Board and batten tutorials are a dime a dozen. Trust me, I read them all! At least it seemed that way while doing research before tackling this project myself. How will mine be different? I will simply guide you through the process in FOUR easy steps and give you a simple measuring guide along the way!
There are a few different ways to achieve this look. I decided to go the easiest route that also made the biggest impact.
We installed 1×5 pine boards as crown molding and 1×2 boards directly on top of our original base boards.
Measuring Your Room
This is the part that overwhelms most (including myself at first) and makes them just not even want to mess with this project to begin with. I will break it down for you, and a good plan goes a long ways with this project!
Here is a summarized and personal version of Remodalohic’s measuring steps:
A. Measure the length of the wall.
B. Decide how many battens you would like on that wall (this is the general spacing. I wanted mine around 14″). Now divide the length of the wall by the general spacing. If you have a 150″ (12.5′) foot wall and would like the battens about every 14″-15″ that equals 9 spaces. 150/14=10.7
C. Now in order to have 9 spaces you will need 10 battens, so 9 spaces + 1 equals the number of battens you will need. (*You cannot forget the origin point or the “0” if you will)
D. Don’t forget the thickness of your batten’s themselves. Let’s say they are 3″ so multiply the number of battens (10) by the width of the battens (3″) which is 33″. 10×3=30
E. Subtract the width of the battens (33″) from the length of the wall (150″) which leave 117″. 150-30=120
F. Divide 120 (the length of the wall minus the width of the battens by the amount of spaces you would like (9). Which leaves you with a spacing of 13.3″. This is the exact spacing between each batten. 120/9=13.3
G. Attach your first batten to the end of the wall. Now measure from the edge of the batten 13.3″ and mark that will be the beginning edge of your next batten. Install the second batten and measure from the edge and repeat installation.
1×5 pine boards for crown molding
1×2 pine boards for base boards
1×3 pine boards for vertical battens
1 1/5″ nails
Nail Gun (optional)
1 | You will read many posts about people ripping down mdf boards into 3″-4″ strips. Just a heads up. Home Depot (at least mine) will not cut boards that small. It would also be very time consuming and possibly dangerous to use a table saw to do this. We spent the extra $50 and just bought ready-to-go pine boards.
2 | Paint the walls and baseboards (if painting) BEFORE installing the board and batten. I did not do this and wish I had as I was tediously rolling 3 coats of paint between each batten.
Step One | Install Horizontal Boards
Simple cut to size, apply a thin strip of liquid nails, and attach in place using your nail gun (preferred) or hammer and nails.
You will simply just lay your 1×2 boards directly on top of your baseboards and attach. It will make a good stopping point for you vertical battens and look like a seamless, stately baseboard once it’s all painted.

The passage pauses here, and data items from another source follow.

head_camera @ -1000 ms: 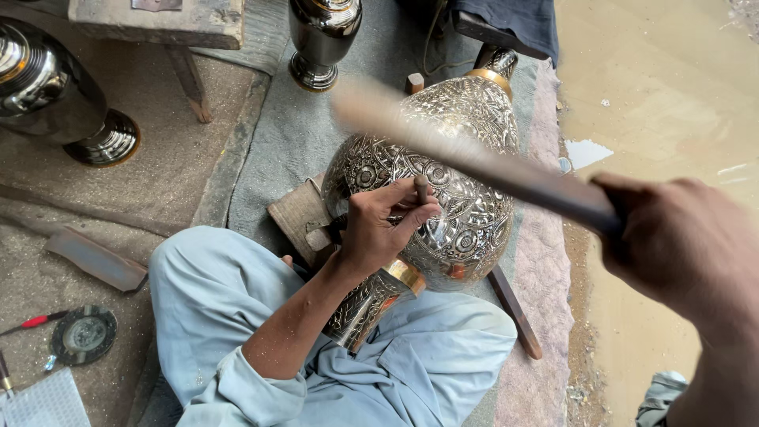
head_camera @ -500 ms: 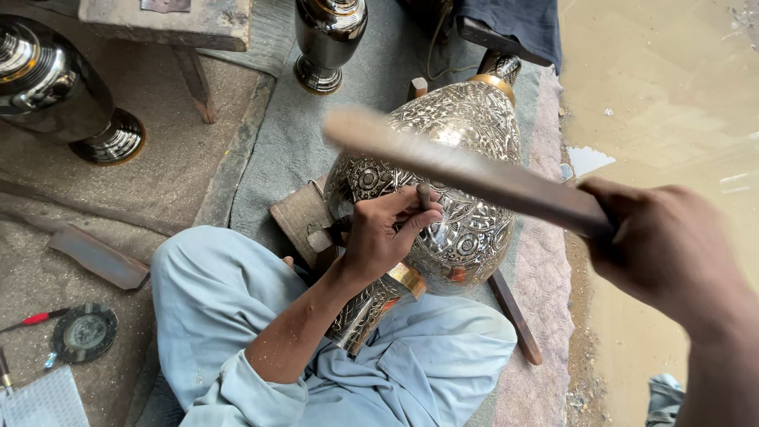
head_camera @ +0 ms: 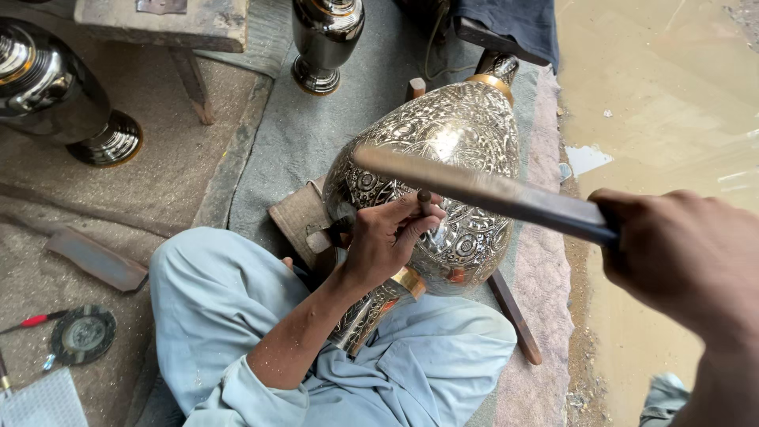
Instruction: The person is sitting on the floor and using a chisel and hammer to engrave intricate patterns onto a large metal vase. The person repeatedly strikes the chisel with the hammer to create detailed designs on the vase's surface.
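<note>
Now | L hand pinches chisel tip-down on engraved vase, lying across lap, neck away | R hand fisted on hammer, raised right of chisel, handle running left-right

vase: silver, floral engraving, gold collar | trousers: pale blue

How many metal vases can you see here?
3. The large engraved silver vase lies across the person's lap under the left hand; a dark polished vase stands at far left; another dark vase stands at top centre. Others may sit outside the frame.
</note>
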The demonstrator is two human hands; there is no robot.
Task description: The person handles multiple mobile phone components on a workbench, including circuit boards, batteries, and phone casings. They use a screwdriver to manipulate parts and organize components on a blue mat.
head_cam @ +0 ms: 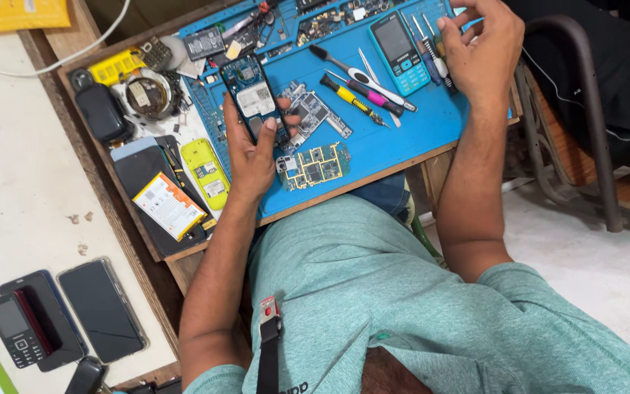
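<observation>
My left hand [251, 157] grips an opened blue phone body [255, 101] with its circuit board exposed, held over the blue work mat [395, 138]. My right hand [484, 51] hovers at the mat's far right edge, fingers curled over a row of small screwdrivers [432, 44]; whether it holds one I cannot tell. A teal keypad phone [400, 52] lies just left of that hand. Loose circuit boards [313, 166] lie beside my left hand. Yellow and pink-handled screwdrivers [362, 91] rest mid-mat.
A yellow-green phone cover [205, 173], a battery with an orange label [168, 206] and dark phone parts sit on the bench's left. Several phones [100, 310] lie on the white counter at lower left. A metal chair frame [585, 109] stands right.
</observation>
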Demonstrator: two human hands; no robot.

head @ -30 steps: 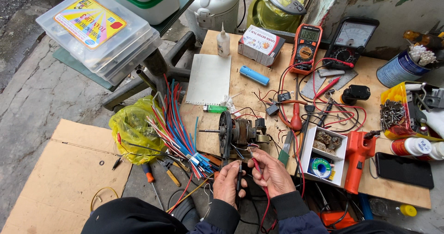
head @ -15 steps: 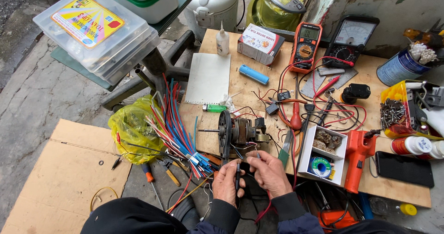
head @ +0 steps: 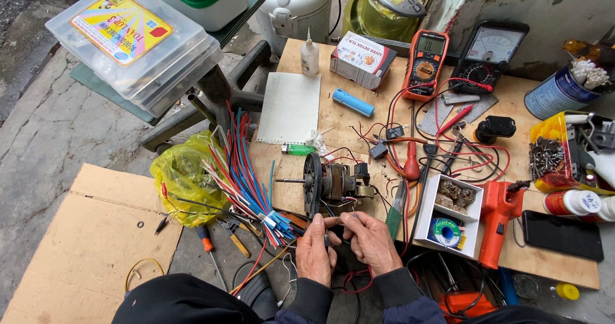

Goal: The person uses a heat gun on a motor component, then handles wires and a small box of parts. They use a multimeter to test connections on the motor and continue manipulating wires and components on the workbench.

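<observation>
Both hands unmoved — still pinching motor wires.

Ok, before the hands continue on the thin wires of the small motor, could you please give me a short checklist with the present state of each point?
1. Left hand and right hand both pinch the thin motor wires: ok.
2. Small electric motor with dark round plate lies flat on the wooden board: ok.
3. Wire ends bare: cannot tell, too small.
4. Orange digital multimeter stands near, red leads attached: ok.
5. Bundle of red and blue wires crowds the left hand: not ok.
</observation>
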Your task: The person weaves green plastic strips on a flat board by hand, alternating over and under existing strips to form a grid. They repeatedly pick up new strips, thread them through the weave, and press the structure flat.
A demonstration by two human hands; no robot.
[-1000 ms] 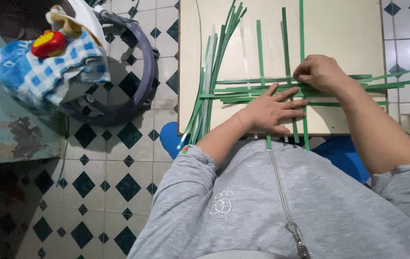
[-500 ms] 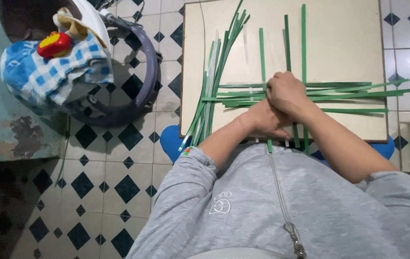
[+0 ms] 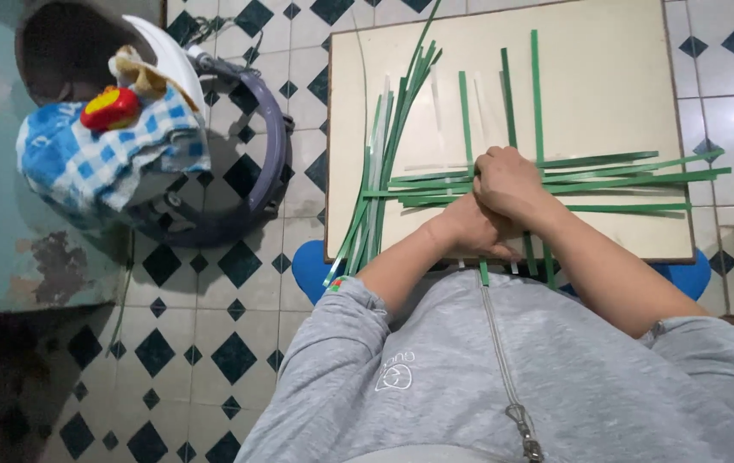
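Green flat strips of thin, ribbon-like material (image 3: 616,182) lay crossed on a cream rectangular board serving as tabletop (image 3: 607,77), some running lengthwise away from the person and others laid across them, so that the two sets met in a small woven patch near the board's near edge. Left hand (image 3: 468,228) and right hand (image 3: 508,182) were pressed together over that crossing, the right one lying on top of the left, both closed down on the strips where they interlaced; the placing suggested that the crossing was being pinned flat so that the strips would not slip apart. Which single strip the fingers pinched could not be told, the fingertips being hidden. A loose bundle of spare green strips (image 3: 388,146) lay slanted along the board's left side, within reach yet apart from the woven part. Grey zipped sweatshirt sleeves covered both forearms. Blue rounded supports (image 3: 311,266) showed under the board's near corners. Well apart on the white floor with dark diamond tiles (image 3: 212,360) stood a grey round basin (image 3: 264,154) holding a blue-and-white checked cloth (image 3: 101,163) with a small red-and-yellow object (image 3: 109,107) on it.
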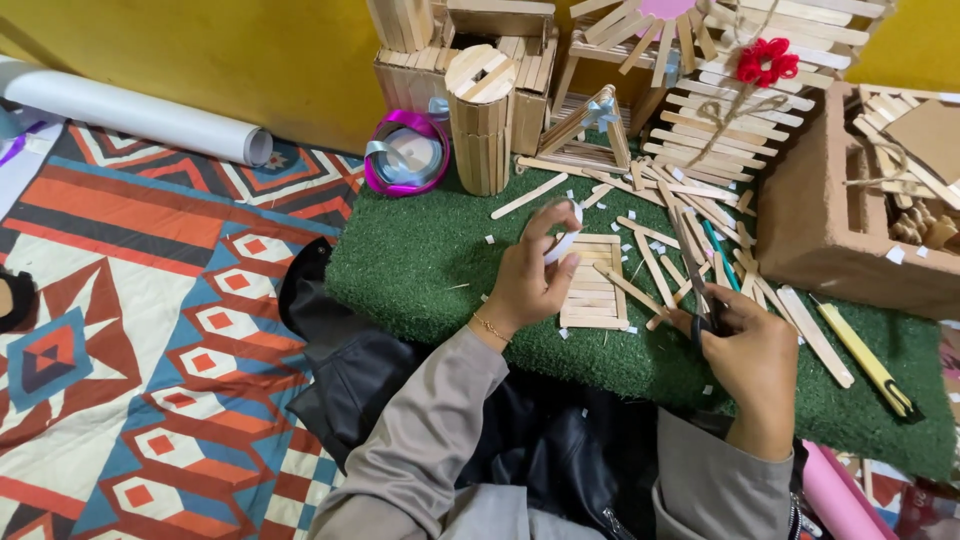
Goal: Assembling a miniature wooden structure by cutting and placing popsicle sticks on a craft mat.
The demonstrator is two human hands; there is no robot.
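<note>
- Landmark = green turf mat, lying on a patterned red/blue/white rug.
- Left hand is hovering over the mat's middle, fingers curled, pinching a white tape roll between thumb and fingertips; thin gold bracelet is sitting on the wrist.
- Tape roll: small white ring, held on edge, partly hidden by the fingers; it's sitting just above the stick panel's upper left corner.
- Stick panel: flat square of pale wooden sticks laid side by side w/ cross sticks at the ends, lying flat on the mat's middle, just right of the left hand.
- Right hand is resting near the mat's front edge, right of the panel, closed around the dark handles of scissors; blades are pointing up toward the mat's back.
- Loose sticks are lying scattered over the mat's right half, some crossing each other; tiny white scraps are dotted around.
- Yellow utility knife is lying diagonally near the mat's right edge.
- Purple ribbon spool is standing at the mat's back left corner; a round stick tower is just beside it.
- White paper roll is lying well left of the mat, against the yellow wall.
- Brown box w/ stick pieces is sitting on the mat's back right.
</note>
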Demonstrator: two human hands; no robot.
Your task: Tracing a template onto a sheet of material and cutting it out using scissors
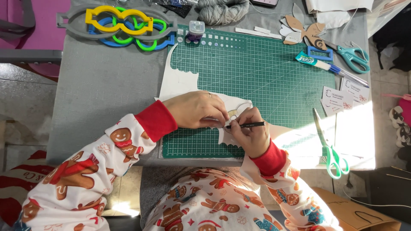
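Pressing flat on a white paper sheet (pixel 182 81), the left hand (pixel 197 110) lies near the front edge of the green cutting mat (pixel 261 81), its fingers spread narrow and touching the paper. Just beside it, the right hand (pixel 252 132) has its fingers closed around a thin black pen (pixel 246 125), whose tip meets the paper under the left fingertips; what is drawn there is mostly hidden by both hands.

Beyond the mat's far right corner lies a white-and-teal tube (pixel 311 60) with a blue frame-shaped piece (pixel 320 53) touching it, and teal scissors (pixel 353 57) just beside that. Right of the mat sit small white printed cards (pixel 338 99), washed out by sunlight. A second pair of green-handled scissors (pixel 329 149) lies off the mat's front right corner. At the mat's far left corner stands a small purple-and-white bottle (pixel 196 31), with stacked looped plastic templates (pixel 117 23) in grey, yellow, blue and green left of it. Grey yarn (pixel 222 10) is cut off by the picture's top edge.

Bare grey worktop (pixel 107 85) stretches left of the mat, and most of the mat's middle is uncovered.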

Step Two | Install Your Vertical Battens
Assuming you did your homework above and have a good plan in place, this step should go fairly quickly.
A little note: we numbered each wall 1-4. We worked on the odd walls first and attached a board on each end. On the even walls, you will need to recalculate and subtract about an inch (measure the width of your boards) since they will be sitting on top of the corner boards on the odd walls.
Cut a piece of scrap wood to the width needed between each board. This will act as a spacer. Using a level along the way, attached each board with a thin layer of liquid nails and a few nails.
Another little note: if you need to cut around an outlet, move your board to one side of the other. It will look more professional in the end, and your eye will never notice the 1/2″ difference.
Step Three | Caulk and Spackle
I’ll just go ahead and say it. This is the worst part of the entire project. Want to make it easier? Find a friend to help! It will go twice as fast. 😉
Though this step can be tedious, it’s the part that makes it look like a million bucks in the end.
You will need to caulk every vertical and horizontal line between the wood and wall and between each boards. The old saying goes, “Do you best and caulk the rest!” It seriously hides a multitude of mistakes. It’s your best friend and worst enemy to say the least.
Once that is complete, go in with you wall spackle and fill in all the nail holes. When it’s dry, lightly sand.
Step Four | Prep for Paint
After sanding, take a vacuum attachment tool and vacuum the dust from the walls as best of you can. Then go in with a damp microfiber towel and wipe down all the wood.
I painted all the unfinished wood with Kiltz Primer before painting.
The Finished Product
There you have it. Four simple steps to creating a board and batten wall/room of your dreams. That wasn’t so bad, right?